U.S. Commodities Futures Trading Commission Chairman Gary Gensler said his agency isn’t fully prepared to cope with demands imposed by the Dodd-Frank Act and that he needs more resources to handle the rulemaking burden and broader surveillance after the May 6 stock-market crash.
“The CFTC’s current funding is far less than what is required to properly fulfill our significantly expanded role,” Gensler said today in testimony prepared for a Senate hearing in Washington where he testified along with Mary Schapiro, chairman of the Securities and Exchange Commission.
Senators Jack Reed of Rhode Island and Carl Levin of Michigan, both Democrats, called the joint subcommittee hearing to examine steps the regulators have taken in leading the U.S. response to the May 6 plunge that briefly erased $862 billion of stock value in less than 20 minutes before markets recovered.

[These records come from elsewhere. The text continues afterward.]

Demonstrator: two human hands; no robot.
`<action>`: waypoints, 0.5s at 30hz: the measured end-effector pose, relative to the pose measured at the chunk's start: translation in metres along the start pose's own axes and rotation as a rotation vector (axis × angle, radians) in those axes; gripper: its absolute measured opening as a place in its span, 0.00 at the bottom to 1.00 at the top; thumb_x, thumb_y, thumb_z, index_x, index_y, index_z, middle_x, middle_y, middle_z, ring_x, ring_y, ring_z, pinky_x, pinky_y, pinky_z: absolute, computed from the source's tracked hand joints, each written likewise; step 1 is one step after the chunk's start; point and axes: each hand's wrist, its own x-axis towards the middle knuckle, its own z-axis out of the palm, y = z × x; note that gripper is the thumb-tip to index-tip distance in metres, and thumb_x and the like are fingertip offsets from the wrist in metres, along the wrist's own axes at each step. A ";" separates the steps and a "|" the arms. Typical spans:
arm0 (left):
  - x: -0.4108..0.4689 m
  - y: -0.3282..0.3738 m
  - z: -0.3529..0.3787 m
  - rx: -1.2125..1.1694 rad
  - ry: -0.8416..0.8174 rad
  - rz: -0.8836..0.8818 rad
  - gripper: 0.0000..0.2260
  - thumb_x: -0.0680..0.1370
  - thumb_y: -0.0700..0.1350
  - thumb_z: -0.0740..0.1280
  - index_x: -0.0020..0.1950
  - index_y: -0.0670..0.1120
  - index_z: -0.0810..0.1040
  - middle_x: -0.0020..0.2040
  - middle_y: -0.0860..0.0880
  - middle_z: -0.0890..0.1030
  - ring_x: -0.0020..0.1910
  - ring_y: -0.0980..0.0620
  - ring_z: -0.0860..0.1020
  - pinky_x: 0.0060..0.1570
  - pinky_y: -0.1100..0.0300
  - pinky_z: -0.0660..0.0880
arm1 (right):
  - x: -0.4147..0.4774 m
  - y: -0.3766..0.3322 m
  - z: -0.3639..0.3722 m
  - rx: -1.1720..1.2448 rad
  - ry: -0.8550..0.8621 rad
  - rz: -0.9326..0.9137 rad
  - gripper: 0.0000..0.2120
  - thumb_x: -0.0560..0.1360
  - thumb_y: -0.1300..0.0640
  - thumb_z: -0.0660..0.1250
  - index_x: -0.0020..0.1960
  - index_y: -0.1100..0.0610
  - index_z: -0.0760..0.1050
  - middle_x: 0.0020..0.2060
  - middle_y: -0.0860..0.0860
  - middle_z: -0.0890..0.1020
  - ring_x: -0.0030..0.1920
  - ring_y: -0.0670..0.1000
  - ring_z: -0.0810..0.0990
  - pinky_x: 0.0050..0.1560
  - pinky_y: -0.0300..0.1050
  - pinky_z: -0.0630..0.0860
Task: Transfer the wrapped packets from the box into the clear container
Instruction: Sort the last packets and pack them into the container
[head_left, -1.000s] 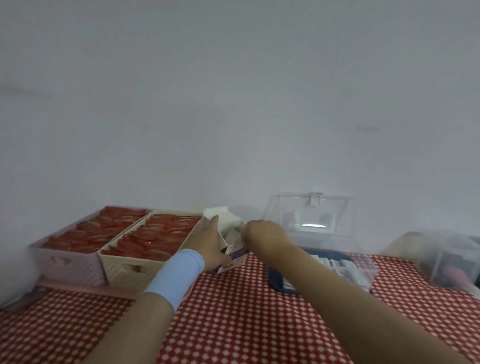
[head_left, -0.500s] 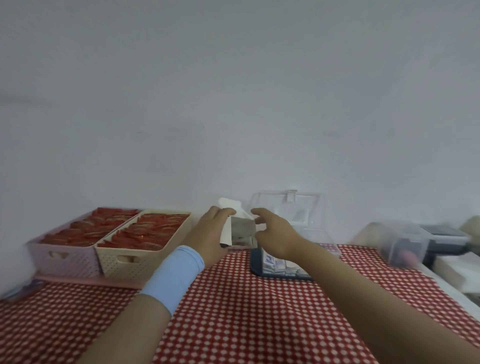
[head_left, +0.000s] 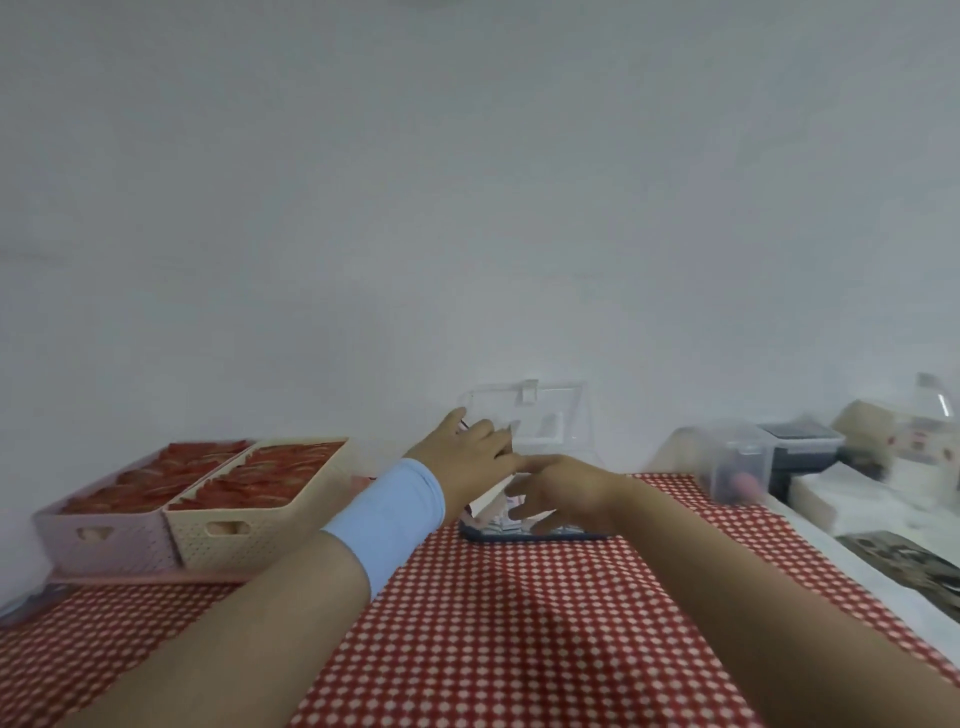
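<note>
Open passage: the near part of the red-and-white checked surface lies bare between the two forearms. On the left, a cream woven-pattern plastic basket touches a pink one.

The mouth of the clear plastic container is crowded. The left hand grips a small white cardboard box, and the right hand is spread beside it. The raised lid closes the rear. A small clear lidded tub stands well to the right, with bare cloth between.
</note>
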 end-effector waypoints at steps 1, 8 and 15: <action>0.002 0.001 -0.004 0.027 0.003 0.023 0.36 0.73 0.41 0.73 0.77 0.52 0.59 0.74 0.46 0.64 0.73 0.44 0.62 0.76 0.42 0.52 | -0.004 0.003 -0.002 0.009 -0.008 -0.009 0.26 0.77 0.70 0.63 0.73 0.55 0.70 0.70 0.53 0.75 0.67 0.54 0.77 0.64 0.53 0.78; 0.015 0.004 -0.021 0.248 0.041 0.180 0.29 0.75 0.43 0.71 0.73 0.51 0.63 0.72 0.43 0.69 0.70 0.43 0.67 0.73 0.44 0.58 | -0.019 0.009 -0.009 0.156 0.002 -0.016 0.19 0.81 0.67 0.60 0.70 0.57 0.72 0.67 0.56 0.78 0.58 0.55 0.84 0.57 0.54 0.82; 0.008 -0.009 -0.033 0.139 0.070 0.096 0.32 0.74 0.40 0.72 0.74 0.52 0.63 0.69 0.47 0.69 0.67 0.45 0.68 0.67 0.50 0.65 | -0.026 0.004 -0.010 0.048 0.042 -0.027 0.26 0.81 0.64 0.63 0.77 0.52 0.66 0.67 0.54 0.78 0.58 0.52 0.83 0.63 0.54 0.79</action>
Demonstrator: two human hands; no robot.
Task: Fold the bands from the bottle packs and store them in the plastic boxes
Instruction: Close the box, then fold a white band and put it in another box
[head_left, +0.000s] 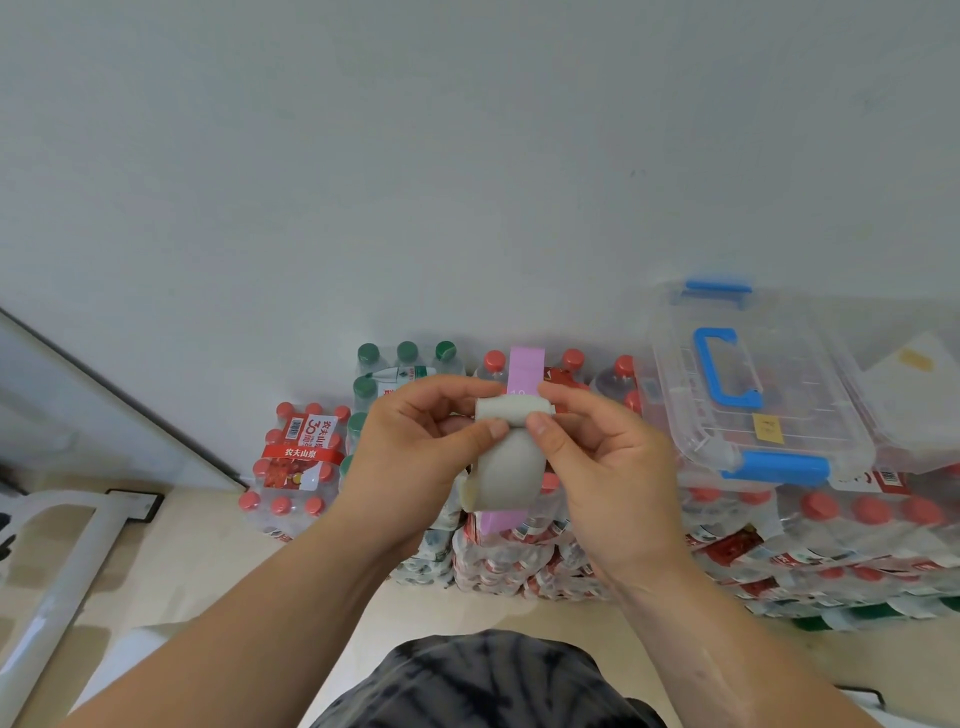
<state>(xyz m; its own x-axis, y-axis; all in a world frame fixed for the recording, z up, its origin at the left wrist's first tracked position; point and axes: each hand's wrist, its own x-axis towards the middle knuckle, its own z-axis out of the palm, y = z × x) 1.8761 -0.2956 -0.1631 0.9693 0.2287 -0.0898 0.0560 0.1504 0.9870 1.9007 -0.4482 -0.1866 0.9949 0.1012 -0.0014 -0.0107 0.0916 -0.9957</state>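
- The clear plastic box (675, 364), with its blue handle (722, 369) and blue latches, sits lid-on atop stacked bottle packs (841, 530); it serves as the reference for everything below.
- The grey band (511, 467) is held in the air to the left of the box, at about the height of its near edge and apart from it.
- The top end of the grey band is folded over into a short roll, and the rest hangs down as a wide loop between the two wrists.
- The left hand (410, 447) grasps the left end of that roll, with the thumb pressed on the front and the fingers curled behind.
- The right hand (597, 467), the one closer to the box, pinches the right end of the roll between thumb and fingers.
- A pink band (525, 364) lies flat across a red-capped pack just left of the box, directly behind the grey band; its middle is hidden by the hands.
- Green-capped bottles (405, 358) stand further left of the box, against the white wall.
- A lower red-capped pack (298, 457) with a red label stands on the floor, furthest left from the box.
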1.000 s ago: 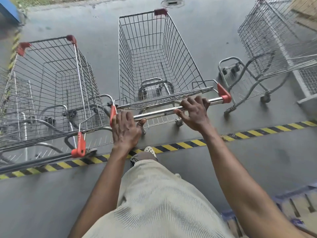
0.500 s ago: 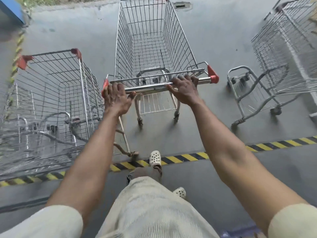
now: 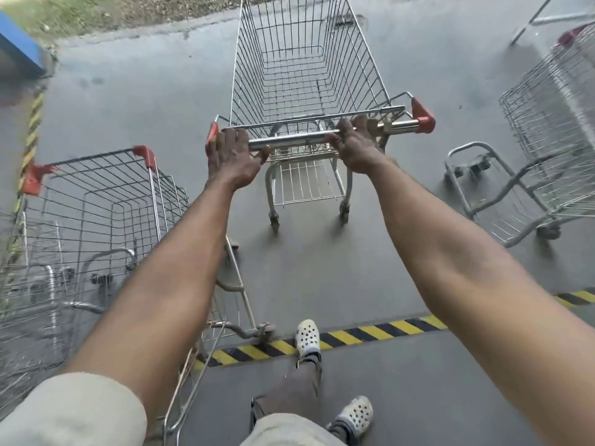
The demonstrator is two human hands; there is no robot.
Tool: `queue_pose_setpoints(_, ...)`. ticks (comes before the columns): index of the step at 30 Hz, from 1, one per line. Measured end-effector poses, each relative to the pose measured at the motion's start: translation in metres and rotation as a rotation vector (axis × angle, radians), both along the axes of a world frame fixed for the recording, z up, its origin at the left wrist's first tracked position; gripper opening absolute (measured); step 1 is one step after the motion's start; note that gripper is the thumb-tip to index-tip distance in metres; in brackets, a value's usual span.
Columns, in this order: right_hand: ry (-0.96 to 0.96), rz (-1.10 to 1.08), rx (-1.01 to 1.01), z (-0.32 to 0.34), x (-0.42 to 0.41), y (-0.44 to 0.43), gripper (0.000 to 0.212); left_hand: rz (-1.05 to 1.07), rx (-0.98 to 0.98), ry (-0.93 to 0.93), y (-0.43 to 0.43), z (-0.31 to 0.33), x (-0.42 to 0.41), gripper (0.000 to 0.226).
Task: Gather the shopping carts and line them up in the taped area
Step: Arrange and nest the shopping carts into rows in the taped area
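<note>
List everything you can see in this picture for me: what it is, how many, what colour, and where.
Silver wire shopping carts with red plastic trim: three; middle cart ahead, held by its handle; left cart beside the left arm; right cart at the right edge.
Black-and-yellow striped floor tape: two strips, one across the floor by the feet, one up the left edge.
Grey concrete floor: one, under everything.
Blue object: one, top left corner, too cropped to identify.
White perforated clogs: two, on the feet, bottom centre.
Left hand: grips the handle's left end.
Right hand: grips the handle further right.
</note>
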State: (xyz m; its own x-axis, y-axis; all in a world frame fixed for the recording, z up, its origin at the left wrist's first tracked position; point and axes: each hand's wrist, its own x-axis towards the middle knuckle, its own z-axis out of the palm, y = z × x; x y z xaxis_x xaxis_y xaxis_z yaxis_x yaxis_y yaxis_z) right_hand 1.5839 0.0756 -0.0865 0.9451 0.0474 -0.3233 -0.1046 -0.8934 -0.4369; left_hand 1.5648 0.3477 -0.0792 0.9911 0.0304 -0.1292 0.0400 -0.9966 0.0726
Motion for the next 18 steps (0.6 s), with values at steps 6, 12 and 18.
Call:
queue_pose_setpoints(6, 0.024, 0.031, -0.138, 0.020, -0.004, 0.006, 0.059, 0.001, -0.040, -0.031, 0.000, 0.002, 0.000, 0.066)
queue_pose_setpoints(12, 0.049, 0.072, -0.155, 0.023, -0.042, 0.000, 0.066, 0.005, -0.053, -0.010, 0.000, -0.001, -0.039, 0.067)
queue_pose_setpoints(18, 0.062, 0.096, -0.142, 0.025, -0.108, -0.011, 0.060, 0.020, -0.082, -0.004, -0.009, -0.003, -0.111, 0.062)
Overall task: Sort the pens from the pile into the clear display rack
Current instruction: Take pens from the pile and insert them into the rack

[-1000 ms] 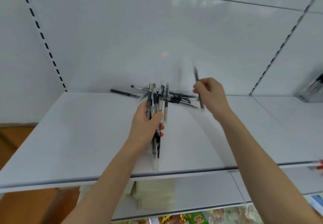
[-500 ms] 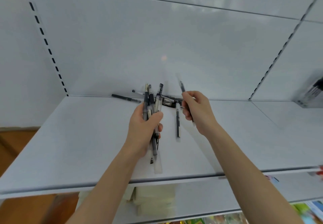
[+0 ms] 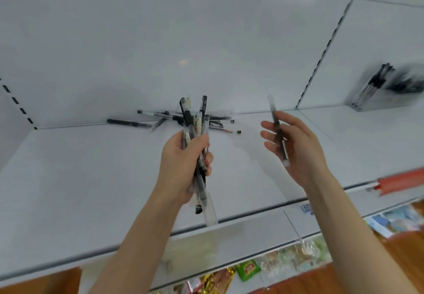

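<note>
The right hand [image 3: 296, 149] pinches one pen [image 3: 278, 130], nearly upright, other fingers spread. The rack [image 3: 376, 94] (blurry) lies far to their right. The left hand [image 3: 181, 167] grips a bunch [image 3: 195, 121].

The right hand [image 3: 296, 146] is swinging out to the right, away from the left hand [image 3: 181, 167] and its fistful of black and clear plastic pens [image 3: 195, 137]. It is carrying one slim dark pen with a pale end [image 3: 278, 133], and its fingers are loosening from their earlier tight pinch. The view is turning rightward, bringing the clear plastic display rack [image 3: 371, 91] further into sight.
</note>
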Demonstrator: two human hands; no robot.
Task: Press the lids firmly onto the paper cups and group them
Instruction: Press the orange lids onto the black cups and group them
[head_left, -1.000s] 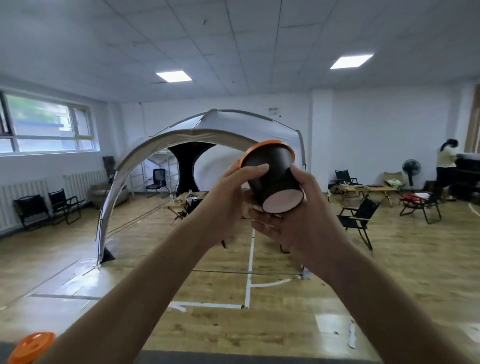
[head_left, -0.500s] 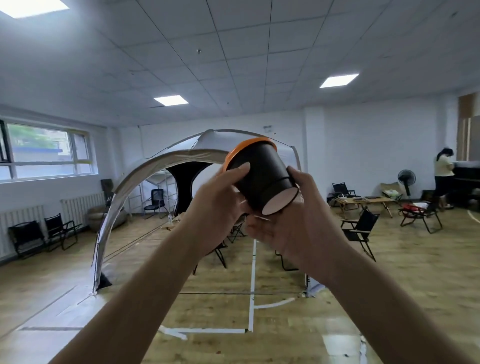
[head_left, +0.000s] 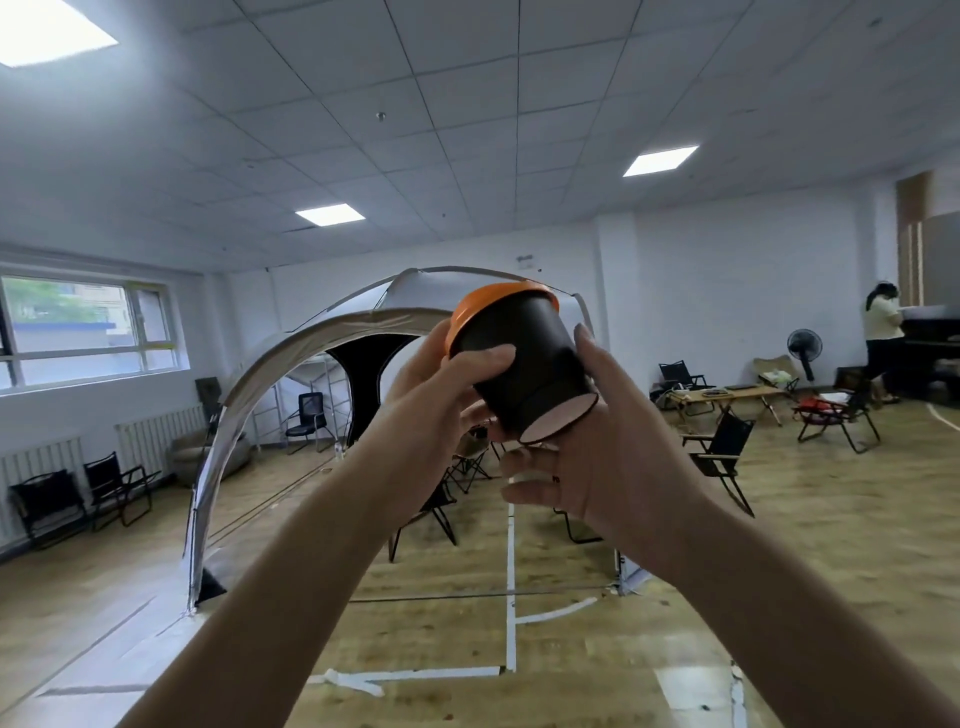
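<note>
Two hands hold one black paper cup (head_left: 524, 358) in the air, tilted, pale base toward the camera. A round orange plastic lid (head_left: 483, 304) sits on its rim. The left hand (head_left: 431, 395) grips near the lid, thumb across the wall; the right hand (head_left: 608, 457) curls under the base.

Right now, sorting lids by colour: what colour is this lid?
The lid on the cup is orange; head view.

Bright, even indoor light, wide-angle view.
Ceiling panels (head_left: 330, 214) and a window (head_left: 78, 322) light the room; edges bow, lower corners blur.
</note>
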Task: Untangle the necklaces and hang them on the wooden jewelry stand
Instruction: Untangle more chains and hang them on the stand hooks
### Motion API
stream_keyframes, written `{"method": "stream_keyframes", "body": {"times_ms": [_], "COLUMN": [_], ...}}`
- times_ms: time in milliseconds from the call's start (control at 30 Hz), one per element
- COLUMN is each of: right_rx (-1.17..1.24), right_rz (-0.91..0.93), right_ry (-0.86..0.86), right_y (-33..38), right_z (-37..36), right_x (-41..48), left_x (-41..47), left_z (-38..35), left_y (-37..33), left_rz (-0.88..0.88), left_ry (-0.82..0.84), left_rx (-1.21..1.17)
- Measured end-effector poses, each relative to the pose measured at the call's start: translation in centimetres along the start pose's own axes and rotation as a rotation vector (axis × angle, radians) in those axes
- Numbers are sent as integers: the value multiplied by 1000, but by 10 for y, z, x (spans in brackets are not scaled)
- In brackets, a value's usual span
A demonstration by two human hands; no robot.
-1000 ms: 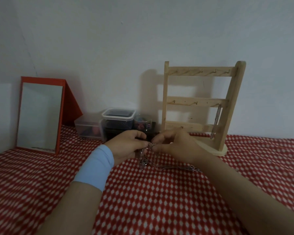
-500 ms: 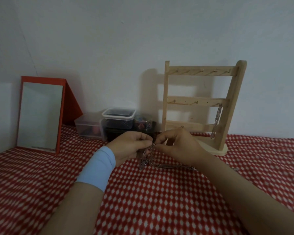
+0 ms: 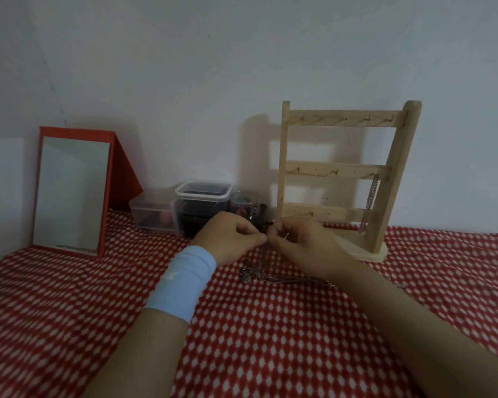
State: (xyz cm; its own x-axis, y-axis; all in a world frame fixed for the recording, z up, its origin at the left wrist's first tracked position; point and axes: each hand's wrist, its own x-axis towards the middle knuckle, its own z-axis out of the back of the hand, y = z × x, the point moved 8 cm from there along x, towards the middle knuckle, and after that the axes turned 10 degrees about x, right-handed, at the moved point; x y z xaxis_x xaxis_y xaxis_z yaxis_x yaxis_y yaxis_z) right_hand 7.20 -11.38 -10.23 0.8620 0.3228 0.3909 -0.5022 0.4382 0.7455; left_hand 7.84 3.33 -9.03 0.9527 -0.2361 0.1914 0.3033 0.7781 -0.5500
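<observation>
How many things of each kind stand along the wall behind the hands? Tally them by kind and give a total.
Mirror: 1
Wooden jewelry stand: 1
Clear plastic boxes: 2, low box and white-rimmed box
Round clear jar: 1
Total: 5
Dark items under and beside these are unclear, not counted.

just beyond my grip the boxes (image 3: pixel 203 202) and stand (image 3: pixel 339 168) wall me off; chains (image 3: pixel 259 275) lie beneath; cloth (image 3: pixel 270 340) is open nearer me and rightward.
</observation>
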Motion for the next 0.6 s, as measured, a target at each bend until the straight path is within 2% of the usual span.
{"method": "stream_keyframes", "body": {"times_ms": [200,433,600], "right_rx": [12,48,32], "right_rz": [18,-32,-90], "right_ry": [46,124,142], "right_y": [8,5,6], "right_z": [2,-1,-2], "right_x": [-1,0,0], "left_x": [-3,-3,-1], "left_z": [-15,-18,-26], "left_y": [9,13,17], "left_rz": [105,117,188], "left_ry": [123,146,177], "left_rx": [-240,-275,-540]}}
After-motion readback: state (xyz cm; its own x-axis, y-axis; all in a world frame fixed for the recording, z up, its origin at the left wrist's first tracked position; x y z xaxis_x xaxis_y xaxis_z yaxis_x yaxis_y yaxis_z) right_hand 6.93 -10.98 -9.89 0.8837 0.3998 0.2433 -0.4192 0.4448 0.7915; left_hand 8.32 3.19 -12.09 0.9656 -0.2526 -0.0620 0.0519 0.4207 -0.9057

Lawmakers want to “examine what tools and resources regulators need to keep up with an increasingly complex and high-speed marketplace that includes high-frequency trading and other computerized trading strategies,” said Reed, chairman of the Senate Banking Committee’s capital markets panel, in a statement released yesterday.
The CFTC doesn’t have enough money or staff to expand its safeguards against market disruptions while writing the new rules dictated by the financial-regulation overhaul enacted in July, Gensler said in his statement. Full implementation of Dodd-Frank requirements will require 400 additional staff members, he said.
Schapiro said the SEC is similarly hampered in its efforts to keep up with modern markets increasingly dominated by high- speed traders.
“The commission’s tools for collecting data and surveilling our markets do not incorporate the technology currently used by those we regulate,” Schapiro said in her prepared remarks.
Reed’s banking panel and Levin’s Permanent Subcommittee on Investigations are holding the hearing seven months after the May 6 crash, in which the Dow Jones Industrial Average fell 9.2 percent before recovering most of the loss by the end of trading. Schapiro and Gensler appeared at a House Financial Services Committee hearing on May 11, pledging to implement “circuit breakers” to shut down trading in periods of market stress.
In addition to a circuit-breaker pilot program, regulators have restricted use of “stub quotes” -- placeholder trades at prices far outside of current prices that aren’t intended to be completed.
Reed and Levin said they are weighing additional measures, including cross-market and cross-product circuit breakers, deeper disclosure of transactions and consolidating trading data from multiple venues.
“It is urgent that we introduce additional safeguards as well as strengthen oversight of our fractured markets to restore investor confidence,” Levin said in a statement.